Le Japon de Meiji verra aussi fleurir une pléthore de
caricaturistes. L'après-guerre est le moment où Osamu Tezuka, le
créateur de manga très connus comme Tetsuwan Atomu (Astro boy),
va révolutionner les codes du genre en utilisant dans ses manga
une structure graphique inspirée par le cinéma et de ses
story-board. C'est l'avènement du Gekiga : le manga moderne. Par
la suite, le manga deviendra un média de masse, mais aussi un
vecteur des forces de contestation de l'époque :
des manga marxistes qui traite un sujet sous l'angle de la
lutte des classes aux manga pacifistes de Osamu Tezuka, ce média
suivra de près les mentalités politiques de leur époque.
A
partir des années 70, le reflux idéologique laissera sa place à
d'autres genres dont on retiendra le minimalisme. En effet les
manga racontent souvent des histoires simples, inspirées de la
vie quotidienne japonaise en évoquant par exemple les problèmes
d'un étudiant, les relations amoureuses...
En
somme, le manga, qui tient sa source d'une part d'une tradition
japonaise de l'image héritée de la culture populaire d'Edo et
d'autre part d'influence américaine ou même occidentale en général,
symbolise bien la dialectique dans laquelle le Japon s'est forgé
sa modernité.
Pour
Philippe Pons, la modernisation du Japon portée par la révolution
de Meiji est un phénomène unique en ce sens que le Japon n'a pas
opposé la tradition et la modernité ; cette absence de
contradictions entre ces deux concepts a construit
la transition vers le Japon d'aujourd'hui.
Deuxièmement,
il insiste sur les manipulations idéologiques de l'Histoire et de
la tradition par les dirigeants de Meiji. En effet la "samouraïsation"

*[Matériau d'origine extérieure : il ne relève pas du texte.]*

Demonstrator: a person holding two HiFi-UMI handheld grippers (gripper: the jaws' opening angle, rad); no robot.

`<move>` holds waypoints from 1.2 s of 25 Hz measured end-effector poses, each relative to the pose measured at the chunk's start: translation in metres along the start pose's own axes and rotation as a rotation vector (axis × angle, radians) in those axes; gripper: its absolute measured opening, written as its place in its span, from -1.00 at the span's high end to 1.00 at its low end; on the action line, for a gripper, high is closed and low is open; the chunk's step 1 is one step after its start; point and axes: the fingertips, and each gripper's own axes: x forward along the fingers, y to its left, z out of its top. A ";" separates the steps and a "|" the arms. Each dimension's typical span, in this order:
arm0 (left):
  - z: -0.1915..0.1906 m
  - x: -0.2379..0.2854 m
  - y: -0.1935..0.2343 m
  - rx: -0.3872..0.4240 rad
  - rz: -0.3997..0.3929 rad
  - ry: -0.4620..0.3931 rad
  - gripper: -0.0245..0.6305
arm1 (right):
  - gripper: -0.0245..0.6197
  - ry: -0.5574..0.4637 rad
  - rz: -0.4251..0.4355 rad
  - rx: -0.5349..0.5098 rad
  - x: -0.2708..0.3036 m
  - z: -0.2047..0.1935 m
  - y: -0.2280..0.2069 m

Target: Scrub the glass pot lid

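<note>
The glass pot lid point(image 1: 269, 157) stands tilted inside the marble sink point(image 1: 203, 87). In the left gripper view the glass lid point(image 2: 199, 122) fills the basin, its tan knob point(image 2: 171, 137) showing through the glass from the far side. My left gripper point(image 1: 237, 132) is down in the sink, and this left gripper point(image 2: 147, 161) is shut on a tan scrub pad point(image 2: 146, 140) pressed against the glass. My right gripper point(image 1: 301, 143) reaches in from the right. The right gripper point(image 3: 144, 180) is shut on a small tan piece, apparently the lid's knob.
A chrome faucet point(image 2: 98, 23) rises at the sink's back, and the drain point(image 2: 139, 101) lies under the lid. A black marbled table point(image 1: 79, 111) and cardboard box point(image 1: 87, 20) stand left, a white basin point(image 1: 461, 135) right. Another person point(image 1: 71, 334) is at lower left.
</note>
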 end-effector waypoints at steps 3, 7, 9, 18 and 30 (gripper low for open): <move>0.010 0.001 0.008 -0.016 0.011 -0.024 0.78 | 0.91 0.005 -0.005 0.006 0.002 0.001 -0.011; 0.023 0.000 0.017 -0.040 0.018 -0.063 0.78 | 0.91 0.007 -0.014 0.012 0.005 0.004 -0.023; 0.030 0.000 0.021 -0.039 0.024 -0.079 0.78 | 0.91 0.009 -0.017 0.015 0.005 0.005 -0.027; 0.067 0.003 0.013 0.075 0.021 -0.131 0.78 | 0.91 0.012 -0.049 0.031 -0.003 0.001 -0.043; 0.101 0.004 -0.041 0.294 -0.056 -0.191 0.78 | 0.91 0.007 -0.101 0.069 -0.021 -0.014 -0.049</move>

de la société, qui s'inscrit dans une vision exclusive de la
tradition japonaise est une des raisons du nationalisme naissant
de l'époque, nationalisme qui aboutira aux conséquences
tragiques de la guerre. Philippe Pons aura donc tenté de
distinguer ce qui fondait et ce qui fonde toujours aujourd'hui la
mémoire populaire, en faisant attention de ne pas tomber dans le
piège d'une mémoire idéologique, celle des élites, qu'il faut
distinguer de celle du peuple.
C'est
donc, selon lui, l'"anti-tradition" qu'il faut
aujourd'hui étudier tant elle tient une place énorme mais encore
hélas très peu observée et donc mal connue.